### PROBLEM STATEMENT
Below are records. Copy every line with "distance" in it.

### RECORDS FOR THE TASK

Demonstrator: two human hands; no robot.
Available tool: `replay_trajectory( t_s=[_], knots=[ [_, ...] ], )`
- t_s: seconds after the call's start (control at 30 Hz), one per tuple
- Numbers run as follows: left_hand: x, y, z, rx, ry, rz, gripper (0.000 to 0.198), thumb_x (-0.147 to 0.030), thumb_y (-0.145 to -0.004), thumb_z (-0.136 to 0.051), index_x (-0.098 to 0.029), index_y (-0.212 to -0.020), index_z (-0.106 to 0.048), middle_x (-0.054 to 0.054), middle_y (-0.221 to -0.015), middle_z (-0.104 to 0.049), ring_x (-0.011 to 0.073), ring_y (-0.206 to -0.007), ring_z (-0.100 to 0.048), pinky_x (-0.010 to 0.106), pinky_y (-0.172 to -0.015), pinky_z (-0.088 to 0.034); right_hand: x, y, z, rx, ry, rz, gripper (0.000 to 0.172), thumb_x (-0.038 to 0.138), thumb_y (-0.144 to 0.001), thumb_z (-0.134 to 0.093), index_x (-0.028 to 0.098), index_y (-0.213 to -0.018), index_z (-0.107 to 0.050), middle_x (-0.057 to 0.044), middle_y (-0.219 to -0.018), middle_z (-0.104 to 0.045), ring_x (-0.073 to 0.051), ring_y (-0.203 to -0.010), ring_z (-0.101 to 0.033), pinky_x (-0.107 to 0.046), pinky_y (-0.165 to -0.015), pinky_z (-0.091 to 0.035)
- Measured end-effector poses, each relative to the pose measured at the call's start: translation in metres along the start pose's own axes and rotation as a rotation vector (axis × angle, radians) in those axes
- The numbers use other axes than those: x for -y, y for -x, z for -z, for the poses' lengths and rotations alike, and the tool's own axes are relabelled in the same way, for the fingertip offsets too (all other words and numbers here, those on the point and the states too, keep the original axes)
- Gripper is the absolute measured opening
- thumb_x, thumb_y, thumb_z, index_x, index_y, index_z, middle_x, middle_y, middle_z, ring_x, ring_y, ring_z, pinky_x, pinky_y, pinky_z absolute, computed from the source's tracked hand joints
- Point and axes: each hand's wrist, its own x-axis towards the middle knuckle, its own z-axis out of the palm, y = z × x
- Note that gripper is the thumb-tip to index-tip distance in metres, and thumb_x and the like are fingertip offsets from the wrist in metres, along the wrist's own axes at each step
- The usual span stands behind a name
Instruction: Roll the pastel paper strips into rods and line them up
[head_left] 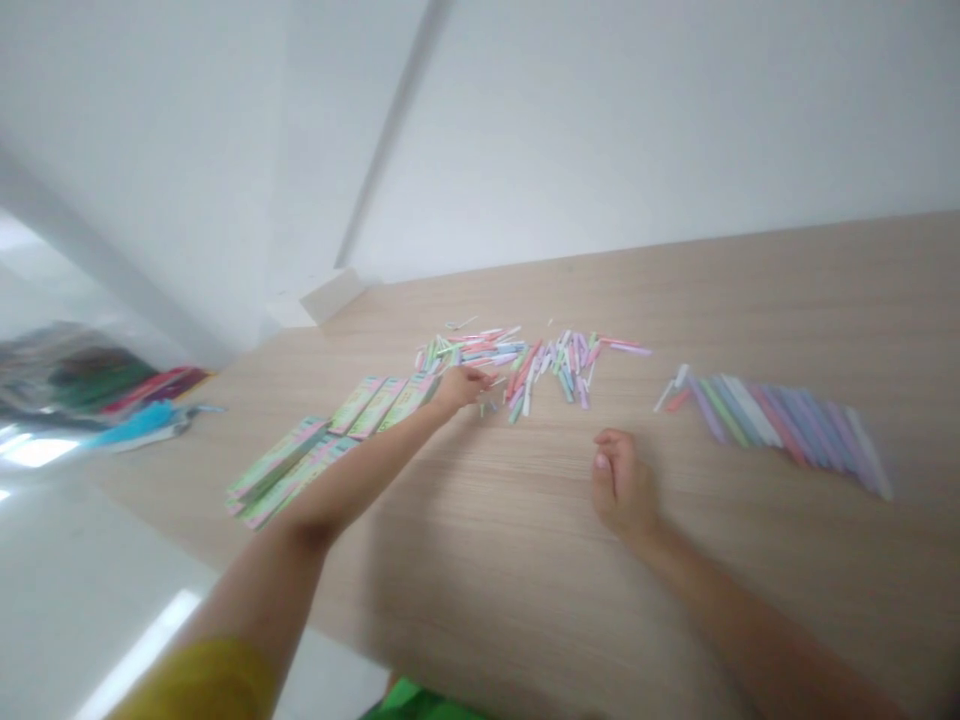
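Observation:
My left hand (pixel 459 388) reaches to the near edge of a loose pile of short pastel paper sticks (pixel 544 365), its fingers drawn together. Whether it pinches a stick is too small to tell. Beside that hand lie flat green-and-pink printed strips (pixel 379 405), with more in a second group (pixel 281 472) nearer me. My right hand (pixel 622 485) rests curled on the wooden tabletop (pixel 480 600), holding nothing visible. Beyond it, long pastel sticks lie side by side in a fanned row (pixel 784 432).
A white wall rises behind the table's far edge, with a pale block (pixel 334 295) in the corner. Off the left side are a plastic bag of colored items (pixel 90 385) and a blue object (pixel 136 426). A yellow sleeve (pixel 202 685) covers my left upper arm.

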Motion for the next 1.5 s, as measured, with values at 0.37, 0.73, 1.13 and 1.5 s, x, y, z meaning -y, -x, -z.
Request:
replay_trajectory(
  t_s=[0.37,0.73,1.13,1.5],
  knots=[
    [0.008,-0.031,-0.003,0.105,-0.476,-0.067,0.03,-0.044,-0.072,-0.065,-0.02,-0.087,-0.077,0.005,-0.071,-0.07,0.0172,-0.068,-0.061,0.023,-0.059,-0.039,-0.002,0.001,0.0,0.087,0.005,-0.045,0.023,0.034,-0.091,-0.035,0.017,-0.104,-0.043,0.005,-0.055,-0.048,-0.014,-0.045,-0.047,-0.026,-0.048,-0.03],
    [-0.016,-0.024,0.018,0.276,-0.687,-0.308,0.025,-0.033,-0.076,-0.057,-0.013,-0.079,-0.071,0.01,-0.078,-0.068,0.0203,-0.074,-0.061,0.027,-0.069,-0.041,0.0,0.001,0.0,0.104,0.063,0.009,0.03,0.036,-0.093,-0.028,0.016,-0.108,-0.044,0.001,-0.058,-0.054,-0.016,-0.048,-0.051,-0.028,-0.052,-0.033],
    [-0.061,0.106,0.027,0.397,-0.137,-0.608,0.035,-0.034,-0.095,-0.035,-0.017,-0.105,-0.065,0.008,-0.093,-0.068,0.0157,-0.084,-0.062,0.022,-0.077,-0.042,0.001,-0.004,-0.007,0.379,0.313,-0.059,0.056,0.039,-0.098,-0.013,0.02,-0.066,-0.054,-0.008,-0.054,-0.059,-0.016,-0.046,-0.051,-0.03,-0.05,-0.027],
    [-0.039,0.16,-0.026,0.331,-0.056,-0.74,0.032,-0.02,-0.093,-0.036,-0.017,-0.113,-0.06,0.008,-0.1,-0.069,0.0158,-0.091,-0.064,0.024,-0.079,-0.046,0.006,-0.003,0.004,0.656,0.203,0.144,0.053,0.035,-0.096,-0.017,0.019,-0.07,-0.06,-0.004,-0.062,-0.063,-0.015,-0.057,-0.055,-0.028,-0.056,-0.027]
  ],
)
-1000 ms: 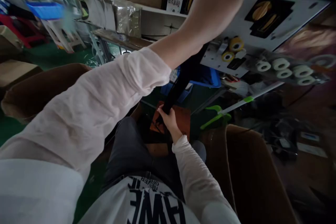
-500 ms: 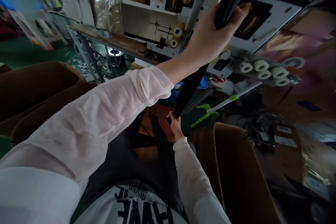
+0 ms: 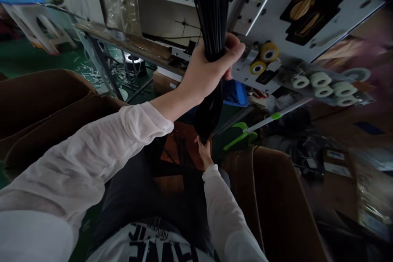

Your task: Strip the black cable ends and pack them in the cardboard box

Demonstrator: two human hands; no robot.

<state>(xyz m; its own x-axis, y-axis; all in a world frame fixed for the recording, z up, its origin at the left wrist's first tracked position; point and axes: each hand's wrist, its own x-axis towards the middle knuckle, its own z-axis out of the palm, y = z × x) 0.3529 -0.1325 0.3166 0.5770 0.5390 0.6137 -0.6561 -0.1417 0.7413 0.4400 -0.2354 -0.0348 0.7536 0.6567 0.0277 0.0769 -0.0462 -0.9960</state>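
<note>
A thick bundle of black cables [image 3: 211, 12], thin strands running lengthwise, stands nearly upright before me, its top beyond the frame. My left hand [image 3: 208, 67] is wrapped round the bundle at about mid-length, thumb across the front. Below that grip the strands bulge out and then narrow. At this lower end my right hand [image 3: 204, 149] is closed on the bundle, low between my knees. Its fingers are partly hidden and dim. Behind and below the right hand is a reddish-brown board [image 3: 175, 143] with dark strands over it.
A grey machine [image 3: 276, 61] with yellow rollers and knobs stands ahead. White rolls [image 3: 322, 86] hang at its right. Open cardboard boxes [image 3: 270, 188] flank me on both sides. A green-and-white stick [image 3: 270, 118] leans at the right; a blue tray [image 3: 236, 94] lies beneath the machine.
My left hand has come down and leftward, still round the bundle, which now stands more upright and bulges between the hands. My right hand has stayed almost in place.
</note>
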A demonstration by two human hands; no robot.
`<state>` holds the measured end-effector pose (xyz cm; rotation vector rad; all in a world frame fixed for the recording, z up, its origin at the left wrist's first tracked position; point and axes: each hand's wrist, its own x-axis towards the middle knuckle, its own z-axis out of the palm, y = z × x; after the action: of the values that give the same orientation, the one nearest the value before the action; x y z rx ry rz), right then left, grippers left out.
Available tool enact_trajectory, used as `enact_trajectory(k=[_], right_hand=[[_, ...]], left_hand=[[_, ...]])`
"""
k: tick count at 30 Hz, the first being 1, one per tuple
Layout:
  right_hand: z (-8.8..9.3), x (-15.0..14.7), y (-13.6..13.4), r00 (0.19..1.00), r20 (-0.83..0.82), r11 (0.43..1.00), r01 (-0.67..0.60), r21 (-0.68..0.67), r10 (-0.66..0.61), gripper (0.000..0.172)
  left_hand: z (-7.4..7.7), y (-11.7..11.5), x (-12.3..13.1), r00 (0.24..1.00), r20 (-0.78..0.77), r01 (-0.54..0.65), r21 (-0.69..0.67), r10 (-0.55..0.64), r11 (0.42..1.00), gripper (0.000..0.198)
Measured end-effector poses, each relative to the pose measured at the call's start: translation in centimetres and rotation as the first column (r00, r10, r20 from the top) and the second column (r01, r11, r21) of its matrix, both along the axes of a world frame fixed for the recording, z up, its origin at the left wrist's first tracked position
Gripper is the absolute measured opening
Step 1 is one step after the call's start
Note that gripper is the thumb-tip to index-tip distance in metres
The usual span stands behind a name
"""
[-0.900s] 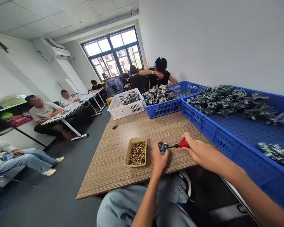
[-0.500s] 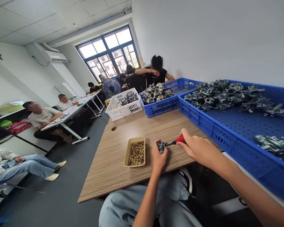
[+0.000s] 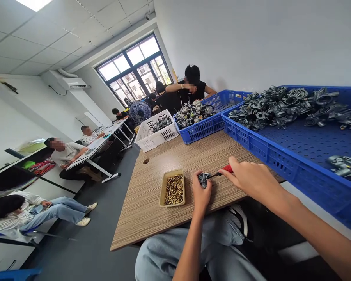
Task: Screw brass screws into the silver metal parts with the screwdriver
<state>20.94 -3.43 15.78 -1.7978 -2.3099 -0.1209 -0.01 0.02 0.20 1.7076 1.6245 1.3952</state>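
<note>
My left hand (image 3: pixel 201 194) is closed round a small grey metal part (image 3: pixel 204 179) held on the wooden table (image 3: pixel 152 195). My right hand (image 3: pixel 247 177) grips a red-handled screwdriver (image 3: pixel 226 169), and its dark shaft points left into the metal part. A small tan tray of brass screws (image 3: pixel 173 188) lies just left of my left hand.
A large blue crate (image 3: pixel 280 164) of grey metal castings fills the right side. A second blue crate (image 3: pixel 206 128) and a white basket (image 3: pixel 156 136) stand at the table's far end, where a person sits. Other people sit at tables on the left. My knees are under the near edge.
The view has shifted, so everything sits slightly further right in the frame. Both hands keep the same hold on the part and screwdriver.
</note>
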Motion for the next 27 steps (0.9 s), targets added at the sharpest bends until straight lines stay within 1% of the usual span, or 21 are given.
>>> enact_trajectory(k=[2, 4, 6, 9, 11, 13, 17, 19, 21, 23, 25, 27], right_hand=[[0.1, 0.0, -0.1, 1.0, -0.001, 1.0, 0.004, -0.019, -0.004, 0.039], [0.1, 0.2, -0.1, 0.999, -0.027, 0.999, -0.02, -0.05, 0.019, 0.036], [0.1, 0.4, -0.2, 0.989, -0.104, 0.99, -0.11, -0.083, 0.101, 0.026], [0.1, 0.9, -0.4, 0.932, -0.265, 0.951, -0.285, -0.115, 0.248, 0.011], [0.1, 1.1, -0.6, 0.899, -0.328, 0.927, -0.349, -0.138, 0.29, 0.011], [0.0, 1.3, -0.8, 0.89, -0.343, 0.912, -0.374, -0.169, 0.301, 0.015], [-0.3, 1.5, -0.8, 0.889, -0.348, 0.902, -0.382, -0.201, 0.299, 0.022], [-0.5, 1.6, -0.6, 0.907, -0.33, 0.916, -0.34, -0.212, 0.26, 0.021], [-0.7, 1.5, -0.4, 0.937, -0.283, 0.939, -0.272, -0.213, 0.207, 0.018], [-0.8, 1.4, -0.2, 0.952, -0.245, 0.956, -0.23, -0.181, 0.183, 0.017], [-1.0, 1.2, 0.0, 0.951, -0.238, 0.964, -0.231, -0.134, 0.195, 0.016], [-1.1, 1.0, 0.1, 0.953, -0.23, 0.966, -0.23, -0.114, 0.2, 0.015]], left_hand=[[0.1, 0.0, 0.1, 1.0, 0.006, -0.002, -0.002, 0.002, 1.0, 0.039], [0.2, -0.1, 0.1, 1.0, 0.011, -0.005, -0.003, 0.005, 1.0, 0.039], [0.3, -0.1, 0.2, 1.0, 0.015, -0.005, -0.001, 0.005, 1.0, 0.038], [0.5, -0.3, 0.2, 1.0, 0.022, -0.001, 0.011, 0.001, 1.0, 0.039], [0.5, -0.3, 0.2, 1.0, 0.029, -0.001, 0.014, 0.0, 1.0, 0.04], [0.5, -0.3, 0.2, 0.999, 0.035, -0.001, 0.012, 0.001, 1.0, 0.04], [0.3, -0.3, 0.2, 0.999, 0.053, 0.008, 0.01, -0.008, 1.0, 0.041], [0.2, -0.3, 0.2, 0.998, 0.056, 0.007, 0.016, -0.008, 1.0, 0.041], [0.2, -0.3, 0.2, 0.999, 0.051, 0.004, 0.019, -0.005, 1.0, 0.041], [0.2, -0.3, 0.2, 0.999, 0.047, 0.003, 0.016, -0.004, 1.0, 0.041], [0.2, -0.3, 0.2, 0.999, 0.046, 0.004, 0.013, -0.004, 1.0, 0.04], [0.2, -0.3, 0.2, 0.999, 0.045, 0.001, 0.017, -0.002, 1.0, 0.04]])
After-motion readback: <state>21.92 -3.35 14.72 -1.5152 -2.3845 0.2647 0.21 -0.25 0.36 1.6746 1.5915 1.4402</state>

### EXERCISE RESPONSE
- Note that gripper is the thumb-tip to index-tip distance in metres, and thumb_x and the like are fingertip offsets from the wrist in metres, along the wrist's own axes at each step
Note that gripper is the thumb-tip to index-tip distance in metres

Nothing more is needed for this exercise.